Even if it is not, the borrower probably qualifies for the "insolvent before and after" rule. This has long been an IRS rule, and will continue long after the Mortgage Forgiveness Debt Relief Act expires. It says that if the borrower is insolvent immediately before the debt forgiveness, and is still insolvent immediately afterwards, no taxes are due.
If the debt forgiveness raises the borrower up into solvency status, then only the new net worth of the borrower is taxable. In other words, if the borrower had $300,000 of debts before the short sale (including mortgage, 2nd mortgage, car loans, credit cards, student loans, accrued tax liability, loans from parents or IRA, everything) and only $200,000 of assets (including FMV of home as determined by the short sale contract, equity in vehicles, so-called "sticks and stuff" being the total of all routine personal possessions, and value of retirement accounts) the the borrower is $100,000 under water or insolvent.
Bear in mind that the value of an IRA account is not the face value, but the amount left after payment of penalties and taxes and fees if the account were liquidated. Remember that unless someone owns important collections or jewelry, the value of most people's sticks and stuff is under $1,000, being what they would bring at a garage sale.
If there is $40,000 worth of debt forgiveness that leaves the borrower still $20,000 underwater, there is no tax liability. If the result of the debt forgiveness results in the borrower now being solvent by about $5,000, taxes are due on the $5,000 only, not the $40,000 of debt forgiveness.
Virtually all homeowners in a short sale will satisfy the insolvent before and after rule. There is no need to go through the expense and humiliation and credit score impact of a bankrupcy. That will affect his credit score LONG after the short sale or foreclosure. In fact, a credit score rehabilitates more quickly after a short sale than after a foreclosure.
If he goes through with the short sale and has debt forgiveness, it is reported to the IRS on Form 982, available here: https://www.irs.gov/pub/irs-pdf/f982.pdf
The borrower would check box 1(b) if relying on the insolvent before and after test. That explains to the IRS why they might receive a 1099(c) from the bank for cancellation of indebtedness income, but will not see that amount of money included anywhere on the borrower's tax return as income. If the Mortgage Forgiveness Act is extended, the borrower must still file the same form with that year's tax return, but would instead check box 1(e). If the borrower files for bankruptcy and gets rid of the debt that way, it would check box 1(a).

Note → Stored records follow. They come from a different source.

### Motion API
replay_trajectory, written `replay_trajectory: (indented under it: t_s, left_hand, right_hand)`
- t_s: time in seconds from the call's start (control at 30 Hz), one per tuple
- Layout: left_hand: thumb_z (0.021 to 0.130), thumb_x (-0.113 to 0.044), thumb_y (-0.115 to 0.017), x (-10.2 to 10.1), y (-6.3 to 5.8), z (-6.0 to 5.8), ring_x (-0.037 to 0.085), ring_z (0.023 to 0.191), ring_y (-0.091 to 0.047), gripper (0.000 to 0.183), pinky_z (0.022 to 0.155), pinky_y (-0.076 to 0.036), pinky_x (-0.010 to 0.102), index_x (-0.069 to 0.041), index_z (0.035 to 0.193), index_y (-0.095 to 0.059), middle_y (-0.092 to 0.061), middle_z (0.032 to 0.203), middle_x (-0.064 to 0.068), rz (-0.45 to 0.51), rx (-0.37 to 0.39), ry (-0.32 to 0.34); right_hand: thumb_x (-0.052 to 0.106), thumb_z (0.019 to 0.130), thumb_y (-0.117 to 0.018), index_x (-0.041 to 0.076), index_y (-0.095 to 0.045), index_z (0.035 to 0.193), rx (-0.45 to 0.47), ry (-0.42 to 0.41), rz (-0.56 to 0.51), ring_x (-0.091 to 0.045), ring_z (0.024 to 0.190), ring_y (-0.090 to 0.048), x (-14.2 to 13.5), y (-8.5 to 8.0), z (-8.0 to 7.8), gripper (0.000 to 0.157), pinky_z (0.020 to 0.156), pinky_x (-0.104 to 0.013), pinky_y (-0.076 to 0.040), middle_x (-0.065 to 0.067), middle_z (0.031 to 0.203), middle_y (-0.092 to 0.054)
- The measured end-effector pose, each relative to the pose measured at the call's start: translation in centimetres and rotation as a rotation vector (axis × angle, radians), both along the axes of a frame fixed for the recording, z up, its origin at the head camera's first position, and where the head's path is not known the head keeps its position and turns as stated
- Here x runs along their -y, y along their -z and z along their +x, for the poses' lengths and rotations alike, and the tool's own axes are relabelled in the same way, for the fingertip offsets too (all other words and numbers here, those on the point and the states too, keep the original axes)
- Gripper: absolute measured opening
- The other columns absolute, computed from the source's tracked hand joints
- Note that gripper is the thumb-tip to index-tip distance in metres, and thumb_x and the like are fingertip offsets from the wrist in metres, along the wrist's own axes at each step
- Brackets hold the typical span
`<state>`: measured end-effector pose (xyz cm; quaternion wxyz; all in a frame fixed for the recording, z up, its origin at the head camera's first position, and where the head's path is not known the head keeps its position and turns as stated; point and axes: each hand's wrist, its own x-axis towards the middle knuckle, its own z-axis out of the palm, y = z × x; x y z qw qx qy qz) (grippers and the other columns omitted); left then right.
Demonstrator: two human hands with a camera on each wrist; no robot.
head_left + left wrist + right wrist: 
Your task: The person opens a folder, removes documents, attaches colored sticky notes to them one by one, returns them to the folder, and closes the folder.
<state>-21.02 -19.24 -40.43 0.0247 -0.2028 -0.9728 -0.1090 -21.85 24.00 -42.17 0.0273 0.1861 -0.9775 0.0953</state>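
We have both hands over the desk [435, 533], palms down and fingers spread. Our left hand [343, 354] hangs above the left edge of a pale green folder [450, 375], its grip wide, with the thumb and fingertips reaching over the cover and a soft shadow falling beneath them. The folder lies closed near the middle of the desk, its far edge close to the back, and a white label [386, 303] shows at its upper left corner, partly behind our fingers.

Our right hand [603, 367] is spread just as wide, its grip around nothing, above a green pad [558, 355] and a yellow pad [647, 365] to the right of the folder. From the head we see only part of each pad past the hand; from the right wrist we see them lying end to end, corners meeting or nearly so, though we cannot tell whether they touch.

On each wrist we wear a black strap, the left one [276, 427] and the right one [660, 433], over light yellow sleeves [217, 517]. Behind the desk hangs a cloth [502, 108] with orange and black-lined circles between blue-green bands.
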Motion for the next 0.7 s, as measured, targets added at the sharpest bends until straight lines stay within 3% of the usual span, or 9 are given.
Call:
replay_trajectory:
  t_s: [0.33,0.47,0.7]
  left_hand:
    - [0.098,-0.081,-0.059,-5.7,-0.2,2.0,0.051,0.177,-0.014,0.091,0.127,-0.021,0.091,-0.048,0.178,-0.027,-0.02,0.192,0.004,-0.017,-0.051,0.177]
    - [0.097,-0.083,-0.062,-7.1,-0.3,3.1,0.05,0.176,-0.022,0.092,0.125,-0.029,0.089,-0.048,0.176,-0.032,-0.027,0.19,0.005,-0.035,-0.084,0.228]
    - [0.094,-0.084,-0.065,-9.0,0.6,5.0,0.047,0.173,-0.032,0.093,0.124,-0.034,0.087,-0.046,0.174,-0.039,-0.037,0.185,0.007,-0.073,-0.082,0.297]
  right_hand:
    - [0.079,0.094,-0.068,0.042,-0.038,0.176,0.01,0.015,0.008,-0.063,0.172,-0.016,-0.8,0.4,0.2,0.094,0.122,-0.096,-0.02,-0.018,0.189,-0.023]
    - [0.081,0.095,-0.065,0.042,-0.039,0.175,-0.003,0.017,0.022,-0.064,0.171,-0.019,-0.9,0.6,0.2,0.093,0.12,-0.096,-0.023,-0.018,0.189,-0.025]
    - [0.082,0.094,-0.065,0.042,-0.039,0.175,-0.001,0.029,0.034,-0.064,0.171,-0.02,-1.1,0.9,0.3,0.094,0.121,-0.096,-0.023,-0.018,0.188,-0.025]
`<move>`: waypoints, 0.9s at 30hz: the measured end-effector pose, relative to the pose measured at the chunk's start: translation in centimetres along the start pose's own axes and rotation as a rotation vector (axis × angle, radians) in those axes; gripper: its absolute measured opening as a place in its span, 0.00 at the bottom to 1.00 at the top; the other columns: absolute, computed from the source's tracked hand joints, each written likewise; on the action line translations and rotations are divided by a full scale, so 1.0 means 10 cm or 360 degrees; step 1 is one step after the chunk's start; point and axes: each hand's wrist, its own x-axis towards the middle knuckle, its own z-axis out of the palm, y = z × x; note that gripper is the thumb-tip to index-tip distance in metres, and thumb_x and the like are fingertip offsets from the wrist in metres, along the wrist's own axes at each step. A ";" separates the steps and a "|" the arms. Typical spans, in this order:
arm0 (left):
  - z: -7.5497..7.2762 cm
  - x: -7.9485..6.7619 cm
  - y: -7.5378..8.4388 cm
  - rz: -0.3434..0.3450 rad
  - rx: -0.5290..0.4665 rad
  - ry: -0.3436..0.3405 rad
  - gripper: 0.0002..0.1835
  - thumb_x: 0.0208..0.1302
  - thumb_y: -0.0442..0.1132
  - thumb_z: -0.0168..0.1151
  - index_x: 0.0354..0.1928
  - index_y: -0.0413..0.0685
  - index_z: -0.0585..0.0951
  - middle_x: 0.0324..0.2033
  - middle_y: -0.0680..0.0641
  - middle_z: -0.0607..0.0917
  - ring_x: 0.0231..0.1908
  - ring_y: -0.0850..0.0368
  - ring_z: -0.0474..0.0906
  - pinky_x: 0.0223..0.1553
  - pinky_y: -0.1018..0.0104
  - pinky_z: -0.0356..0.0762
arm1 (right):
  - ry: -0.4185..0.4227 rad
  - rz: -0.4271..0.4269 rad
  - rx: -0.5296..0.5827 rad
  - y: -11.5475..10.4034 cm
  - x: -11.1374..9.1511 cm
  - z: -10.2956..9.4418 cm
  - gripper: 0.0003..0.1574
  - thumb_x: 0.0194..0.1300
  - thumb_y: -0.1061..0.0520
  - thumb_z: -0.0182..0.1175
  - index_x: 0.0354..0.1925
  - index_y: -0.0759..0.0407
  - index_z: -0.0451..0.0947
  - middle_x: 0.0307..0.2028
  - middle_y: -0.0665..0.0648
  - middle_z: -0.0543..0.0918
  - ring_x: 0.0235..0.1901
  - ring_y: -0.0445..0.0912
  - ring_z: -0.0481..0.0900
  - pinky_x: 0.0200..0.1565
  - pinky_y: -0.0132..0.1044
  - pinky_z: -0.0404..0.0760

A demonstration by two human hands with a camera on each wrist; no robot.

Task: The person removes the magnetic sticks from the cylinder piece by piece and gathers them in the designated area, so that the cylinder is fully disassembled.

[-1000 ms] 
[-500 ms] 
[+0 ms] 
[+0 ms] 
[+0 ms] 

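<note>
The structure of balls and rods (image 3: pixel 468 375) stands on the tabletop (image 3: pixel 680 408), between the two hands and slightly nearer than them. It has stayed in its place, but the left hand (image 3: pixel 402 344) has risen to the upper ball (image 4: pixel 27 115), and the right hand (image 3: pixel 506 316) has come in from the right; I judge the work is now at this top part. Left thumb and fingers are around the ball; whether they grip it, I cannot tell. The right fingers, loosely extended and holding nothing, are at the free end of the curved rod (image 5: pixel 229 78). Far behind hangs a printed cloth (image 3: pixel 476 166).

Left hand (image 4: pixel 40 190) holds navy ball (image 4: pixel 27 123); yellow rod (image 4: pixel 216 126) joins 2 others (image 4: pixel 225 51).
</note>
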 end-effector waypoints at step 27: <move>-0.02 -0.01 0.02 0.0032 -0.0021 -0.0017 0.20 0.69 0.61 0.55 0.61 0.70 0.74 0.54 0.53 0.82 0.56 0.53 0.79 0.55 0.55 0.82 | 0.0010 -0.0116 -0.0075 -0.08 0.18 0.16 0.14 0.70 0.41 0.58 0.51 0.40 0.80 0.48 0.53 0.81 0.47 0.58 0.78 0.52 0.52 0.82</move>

Checking Box 1(b) is an audit flag, but not everybody gets audited.
If the borrower receives an audit letter, all the IRS wants is a before and after list of assets and liabilities. This is hard to put together when in a panic over an IRS letter. It is VERY easy to do, and back up with proof if necessary, if you prepare it at the time of the short sale. No proof of values is necessary unless something is unexpectedly low. If a borrower placed a value of $500 on a late model car with no debt, he might also want to save photos of the car as a total write-off wreck, if that is the case. Neither the lists, nor any proof, need to be sent to the IRS at the time the tax return is filed. They should be kept in that year's tax folder, however, "just in case."